There nothing to suggest from OP 1 update that the mother is so unfit she can't look after her own baby. How judgy.

PunnyOliveTiger · 01/12/2025 09:53

Rosscameasdoody · 01/12/2025 09:52

This is a non argument. As far as I’m concerned if two people engage in a one night stand and neither of them take responsibility for preventing pregnancy, then they’re just as irresponsible as each other. It still doesn’t mean that it’s right to just assume that the child is OP’s sons’ without proof, given that he will be the one financially responsible.

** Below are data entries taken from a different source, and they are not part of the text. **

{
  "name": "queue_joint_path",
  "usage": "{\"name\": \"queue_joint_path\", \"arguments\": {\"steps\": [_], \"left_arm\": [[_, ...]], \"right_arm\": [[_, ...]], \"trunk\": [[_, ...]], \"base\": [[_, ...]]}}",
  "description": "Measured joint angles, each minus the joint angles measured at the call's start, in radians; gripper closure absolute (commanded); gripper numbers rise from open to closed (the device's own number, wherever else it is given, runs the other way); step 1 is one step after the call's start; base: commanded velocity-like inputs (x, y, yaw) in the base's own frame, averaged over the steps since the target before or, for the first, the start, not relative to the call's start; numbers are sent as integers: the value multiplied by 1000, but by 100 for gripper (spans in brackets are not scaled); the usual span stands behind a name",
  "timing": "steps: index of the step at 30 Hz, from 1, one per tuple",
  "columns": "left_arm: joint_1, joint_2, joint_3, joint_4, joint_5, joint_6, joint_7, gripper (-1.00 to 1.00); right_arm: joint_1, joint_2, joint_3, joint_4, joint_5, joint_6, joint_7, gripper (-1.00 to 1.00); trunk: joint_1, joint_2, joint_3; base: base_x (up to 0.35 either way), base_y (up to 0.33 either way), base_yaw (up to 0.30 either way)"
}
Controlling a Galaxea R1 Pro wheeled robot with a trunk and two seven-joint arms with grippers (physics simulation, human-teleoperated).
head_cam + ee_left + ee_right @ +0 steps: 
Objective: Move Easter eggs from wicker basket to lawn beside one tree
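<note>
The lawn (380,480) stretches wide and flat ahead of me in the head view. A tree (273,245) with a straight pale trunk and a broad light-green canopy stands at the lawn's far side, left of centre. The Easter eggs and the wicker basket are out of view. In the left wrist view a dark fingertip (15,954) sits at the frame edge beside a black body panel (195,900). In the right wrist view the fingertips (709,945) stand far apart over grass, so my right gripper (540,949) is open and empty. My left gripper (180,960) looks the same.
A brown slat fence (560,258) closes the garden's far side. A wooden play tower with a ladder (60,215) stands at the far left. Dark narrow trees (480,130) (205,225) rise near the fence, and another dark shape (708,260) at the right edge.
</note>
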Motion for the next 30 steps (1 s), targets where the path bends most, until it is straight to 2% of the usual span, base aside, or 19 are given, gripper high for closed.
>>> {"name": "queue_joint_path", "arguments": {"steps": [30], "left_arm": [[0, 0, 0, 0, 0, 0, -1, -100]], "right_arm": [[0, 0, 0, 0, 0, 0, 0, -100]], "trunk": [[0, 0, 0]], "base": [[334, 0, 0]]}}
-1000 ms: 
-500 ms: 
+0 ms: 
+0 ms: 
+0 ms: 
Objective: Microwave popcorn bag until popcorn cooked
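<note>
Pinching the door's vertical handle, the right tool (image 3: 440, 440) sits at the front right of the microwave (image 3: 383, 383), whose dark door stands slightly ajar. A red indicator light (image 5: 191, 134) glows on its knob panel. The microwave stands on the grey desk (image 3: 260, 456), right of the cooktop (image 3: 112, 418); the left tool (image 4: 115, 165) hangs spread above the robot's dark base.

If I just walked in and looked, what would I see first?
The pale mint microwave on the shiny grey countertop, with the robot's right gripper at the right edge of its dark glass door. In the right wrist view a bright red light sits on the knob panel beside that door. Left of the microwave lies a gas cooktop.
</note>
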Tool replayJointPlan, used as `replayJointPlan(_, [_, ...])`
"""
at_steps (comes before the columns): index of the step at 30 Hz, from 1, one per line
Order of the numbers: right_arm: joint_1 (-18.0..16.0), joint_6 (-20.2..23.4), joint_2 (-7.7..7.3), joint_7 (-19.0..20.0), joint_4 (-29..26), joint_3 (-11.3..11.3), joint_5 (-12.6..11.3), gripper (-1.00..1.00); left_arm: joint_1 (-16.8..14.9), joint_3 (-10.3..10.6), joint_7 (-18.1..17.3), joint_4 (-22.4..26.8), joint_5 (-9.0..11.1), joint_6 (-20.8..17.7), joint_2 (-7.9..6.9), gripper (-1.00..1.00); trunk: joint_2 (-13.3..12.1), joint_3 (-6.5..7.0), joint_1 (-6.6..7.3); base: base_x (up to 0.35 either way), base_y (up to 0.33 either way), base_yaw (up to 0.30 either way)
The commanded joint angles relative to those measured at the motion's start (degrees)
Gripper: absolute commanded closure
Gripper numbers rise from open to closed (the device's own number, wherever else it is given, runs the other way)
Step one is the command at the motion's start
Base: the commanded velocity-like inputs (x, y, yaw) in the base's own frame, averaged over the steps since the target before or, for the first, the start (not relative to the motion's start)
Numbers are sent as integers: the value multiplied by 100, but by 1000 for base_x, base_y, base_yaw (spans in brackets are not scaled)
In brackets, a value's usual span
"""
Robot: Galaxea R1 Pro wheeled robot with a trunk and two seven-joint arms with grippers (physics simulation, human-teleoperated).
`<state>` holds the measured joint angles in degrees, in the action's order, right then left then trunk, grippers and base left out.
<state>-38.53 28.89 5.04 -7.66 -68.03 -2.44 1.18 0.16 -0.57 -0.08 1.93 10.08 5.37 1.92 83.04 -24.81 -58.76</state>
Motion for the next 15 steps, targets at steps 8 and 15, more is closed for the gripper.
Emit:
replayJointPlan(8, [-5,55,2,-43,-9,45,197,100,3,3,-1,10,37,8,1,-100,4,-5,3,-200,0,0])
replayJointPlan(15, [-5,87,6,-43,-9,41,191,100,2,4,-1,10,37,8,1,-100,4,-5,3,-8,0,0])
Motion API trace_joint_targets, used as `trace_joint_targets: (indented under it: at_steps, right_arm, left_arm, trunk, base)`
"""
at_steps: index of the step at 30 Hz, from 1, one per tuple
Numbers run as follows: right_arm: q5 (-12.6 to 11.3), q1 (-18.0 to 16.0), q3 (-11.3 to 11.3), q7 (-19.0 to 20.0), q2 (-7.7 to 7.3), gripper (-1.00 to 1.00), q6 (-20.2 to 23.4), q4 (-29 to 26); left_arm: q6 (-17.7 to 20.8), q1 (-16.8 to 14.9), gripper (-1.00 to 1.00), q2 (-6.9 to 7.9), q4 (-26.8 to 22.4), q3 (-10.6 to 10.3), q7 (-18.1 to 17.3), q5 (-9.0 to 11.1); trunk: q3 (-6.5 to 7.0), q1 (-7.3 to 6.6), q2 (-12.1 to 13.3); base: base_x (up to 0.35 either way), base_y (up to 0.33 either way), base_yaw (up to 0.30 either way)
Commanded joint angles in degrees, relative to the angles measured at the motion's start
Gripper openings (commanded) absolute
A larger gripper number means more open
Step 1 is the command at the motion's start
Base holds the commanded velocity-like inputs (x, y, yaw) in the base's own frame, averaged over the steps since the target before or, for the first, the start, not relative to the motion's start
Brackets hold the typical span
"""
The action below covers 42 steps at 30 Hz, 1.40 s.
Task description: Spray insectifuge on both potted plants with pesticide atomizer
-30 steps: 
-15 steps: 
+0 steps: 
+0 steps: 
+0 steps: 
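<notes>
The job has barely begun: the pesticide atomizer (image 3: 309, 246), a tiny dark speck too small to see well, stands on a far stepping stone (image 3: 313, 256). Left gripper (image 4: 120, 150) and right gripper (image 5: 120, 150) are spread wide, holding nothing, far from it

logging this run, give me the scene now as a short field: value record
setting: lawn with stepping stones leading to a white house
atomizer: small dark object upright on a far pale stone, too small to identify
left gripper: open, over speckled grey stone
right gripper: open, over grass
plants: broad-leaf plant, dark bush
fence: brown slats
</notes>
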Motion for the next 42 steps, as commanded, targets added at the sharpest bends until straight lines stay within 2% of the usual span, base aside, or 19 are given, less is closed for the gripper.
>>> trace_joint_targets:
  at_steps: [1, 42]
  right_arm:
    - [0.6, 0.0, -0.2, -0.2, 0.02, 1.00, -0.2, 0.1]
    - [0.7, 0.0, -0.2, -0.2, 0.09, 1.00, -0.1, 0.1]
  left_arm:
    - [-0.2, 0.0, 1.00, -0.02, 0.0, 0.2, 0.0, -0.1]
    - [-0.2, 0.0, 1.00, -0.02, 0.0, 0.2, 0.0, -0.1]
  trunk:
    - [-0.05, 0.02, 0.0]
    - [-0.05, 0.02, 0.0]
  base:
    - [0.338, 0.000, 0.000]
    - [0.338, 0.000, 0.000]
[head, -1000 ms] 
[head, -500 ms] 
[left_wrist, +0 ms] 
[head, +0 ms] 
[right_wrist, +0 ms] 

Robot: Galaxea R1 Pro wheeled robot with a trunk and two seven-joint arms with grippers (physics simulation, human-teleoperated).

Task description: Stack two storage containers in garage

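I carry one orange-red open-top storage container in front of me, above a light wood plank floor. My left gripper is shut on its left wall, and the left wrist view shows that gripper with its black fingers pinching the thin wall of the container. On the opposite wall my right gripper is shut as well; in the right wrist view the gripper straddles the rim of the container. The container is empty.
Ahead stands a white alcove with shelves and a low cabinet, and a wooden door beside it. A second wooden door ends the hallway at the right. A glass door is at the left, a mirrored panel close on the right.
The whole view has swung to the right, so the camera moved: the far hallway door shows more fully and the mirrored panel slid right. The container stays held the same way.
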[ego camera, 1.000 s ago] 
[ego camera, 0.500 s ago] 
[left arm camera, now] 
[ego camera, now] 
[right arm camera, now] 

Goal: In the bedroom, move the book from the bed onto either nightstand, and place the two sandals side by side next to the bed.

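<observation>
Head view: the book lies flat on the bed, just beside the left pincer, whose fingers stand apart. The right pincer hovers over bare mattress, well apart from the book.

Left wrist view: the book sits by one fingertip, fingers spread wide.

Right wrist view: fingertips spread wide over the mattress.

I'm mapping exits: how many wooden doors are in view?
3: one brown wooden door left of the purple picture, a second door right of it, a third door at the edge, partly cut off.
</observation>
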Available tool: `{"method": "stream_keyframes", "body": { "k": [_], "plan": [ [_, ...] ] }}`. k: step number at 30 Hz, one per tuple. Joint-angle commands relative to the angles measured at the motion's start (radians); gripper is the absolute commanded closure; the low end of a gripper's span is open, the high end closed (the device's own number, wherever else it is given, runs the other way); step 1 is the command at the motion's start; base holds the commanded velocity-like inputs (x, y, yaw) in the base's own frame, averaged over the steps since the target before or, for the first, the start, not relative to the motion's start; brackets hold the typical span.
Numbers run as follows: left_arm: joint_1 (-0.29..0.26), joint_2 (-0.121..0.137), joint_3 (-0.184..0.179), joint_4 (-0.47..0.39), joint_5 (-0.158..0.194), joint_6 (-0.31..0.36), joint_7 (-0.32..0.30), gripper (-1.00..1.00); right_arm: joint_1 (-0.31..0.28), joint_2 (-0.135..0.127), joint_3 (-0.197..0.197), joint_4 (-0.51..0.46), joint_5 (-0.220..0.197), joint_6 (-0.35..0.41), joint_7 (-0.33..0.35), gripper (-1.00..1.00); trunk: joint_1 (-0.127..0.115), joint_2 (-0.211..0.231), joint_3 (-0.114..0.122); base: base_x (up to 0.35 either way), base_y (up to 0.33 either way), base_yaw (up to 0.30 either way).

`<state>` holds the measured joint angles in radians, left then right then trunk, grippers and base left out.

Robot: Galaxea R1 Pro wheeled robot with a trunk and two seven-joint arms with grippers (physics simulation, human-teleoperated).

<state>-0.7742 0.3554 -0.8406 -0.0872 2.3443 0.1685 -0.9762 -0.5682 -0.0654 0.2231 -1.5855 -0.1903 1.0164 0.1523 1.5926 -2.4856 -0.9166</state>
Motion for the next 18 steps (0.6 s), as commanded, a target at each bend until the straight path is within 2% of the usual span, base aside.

Youre missing the point. Okay so you now prove that your son IS the father... what next? What about all the other ONS he just have had? Do you check if they've got babies or had an STD or whatever? Because OBVIOUSLY, he must do this all the time now we know he did it with her. We need to test to see how many times he has done it.

sandyhappypeople · 01/12/2025 09:54

What if the DNA test shows it's not his?

Do you really think it is such a good idea supporting her this much (living with you??). She's already been shoved from pillar to post throughout her life, if it turns out the baby isn't his are you still going to let her live with you??

Get a bloody grip.

She isn't a victim that needs saving, she is a young person who has made a decision and has support already available to her, if the baby is his that is the time to decide how much involvement you would like as grandparents, and how much support you would like to offer, but you can't make your son do any more than he is doing at this point.